1) Most of the genealogy data on the internet is about events over 70 years ago. Unless your parents have died, their birth and marriage dates won't be there. You have to get to 1930 (1900 would be better) off the internet.

If the Internet had birth, death and marriage data about living people on it, people would find out which ministers tom-catted around in their younger days, leaving single teen mothers all over half the county, and organized religion would falter.

2) Don't fill in all the fields on RWWC or the LDS. Just name, birth year and spouse. If that doesn't work, try just name and spouse and then just name and birth year. Use soundex and make the year range +/- 5.

There are 400,000 free genealogy sites. Which one works best for you is anyone's guess. I like the West Virginia Archive of BMD statistics, but if you are in Dublin, Ireland, it won't be much good to you.

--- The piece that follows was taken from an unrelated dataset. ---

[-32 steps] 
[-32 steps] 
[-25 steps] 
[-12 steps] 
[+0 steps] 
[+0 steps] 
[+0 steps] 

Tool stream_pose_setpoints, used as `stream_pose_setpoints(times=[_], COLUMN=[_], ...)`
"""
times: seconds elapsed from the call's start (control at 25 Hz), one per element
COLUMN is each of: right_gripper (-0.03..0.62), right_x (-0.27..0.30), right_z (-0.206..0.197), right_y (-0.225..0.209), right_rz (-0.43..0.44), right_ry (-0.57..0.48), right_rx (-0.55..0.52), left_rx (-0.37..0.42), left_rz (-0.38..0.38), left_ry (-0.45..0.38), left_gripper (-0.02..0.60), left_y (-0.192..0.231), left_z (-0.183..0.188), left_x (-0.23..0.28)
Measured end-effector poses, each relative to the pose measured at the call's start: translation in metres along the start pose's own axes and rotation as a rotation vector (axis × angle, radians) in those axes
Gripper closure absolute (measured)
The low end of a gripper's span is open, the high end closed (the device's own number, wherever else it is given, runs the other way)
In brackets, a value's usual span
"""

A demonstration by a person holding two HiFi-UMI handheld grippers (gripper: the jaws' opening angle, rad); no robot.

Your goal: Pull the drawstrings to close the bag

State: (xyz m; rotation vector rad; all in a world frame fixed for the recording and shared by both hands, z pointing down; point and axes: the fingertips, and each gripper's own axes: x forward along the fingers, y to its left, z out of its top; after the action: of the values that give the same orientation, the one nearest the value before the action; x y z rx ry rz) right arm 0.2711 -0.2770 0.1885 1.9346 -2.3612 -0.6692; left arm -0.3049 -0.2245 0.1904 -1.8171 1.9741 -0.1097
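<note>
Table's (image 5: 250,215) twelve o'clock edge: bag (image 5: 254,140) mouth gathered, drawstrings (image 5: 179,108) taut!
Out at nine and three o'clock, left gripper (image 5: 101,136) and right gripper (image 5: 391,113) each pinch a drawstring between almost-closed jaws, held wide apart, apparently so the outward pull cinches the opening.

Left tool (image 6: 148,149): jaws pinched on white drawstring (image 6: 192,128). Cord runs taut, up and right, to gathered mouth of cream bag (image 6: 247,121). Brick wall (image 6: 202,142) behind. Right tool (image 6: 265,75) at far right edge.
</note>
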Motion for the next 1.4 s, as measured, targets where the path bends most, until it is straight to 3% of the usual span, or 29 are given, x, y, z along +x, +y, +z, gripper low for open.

I would add to much of the good advice here that, just because a family tree on the web doesn't cite its sources, it doesn't necessarily mean that it's junk - use the site's PM facility or the submitter's e-mail address to ask them where they got their info. I'm afraid I haven't cited all my sources on the two sites in which I have posted my family tree - mostly, I admit, through indolence, but partly because one of the sites only gives you a miniscule box to type all your sources for each person. As I often have 10+ documents relating to one person, I'd never fit it all in. I'm always pleased to share my sources when people ask, though.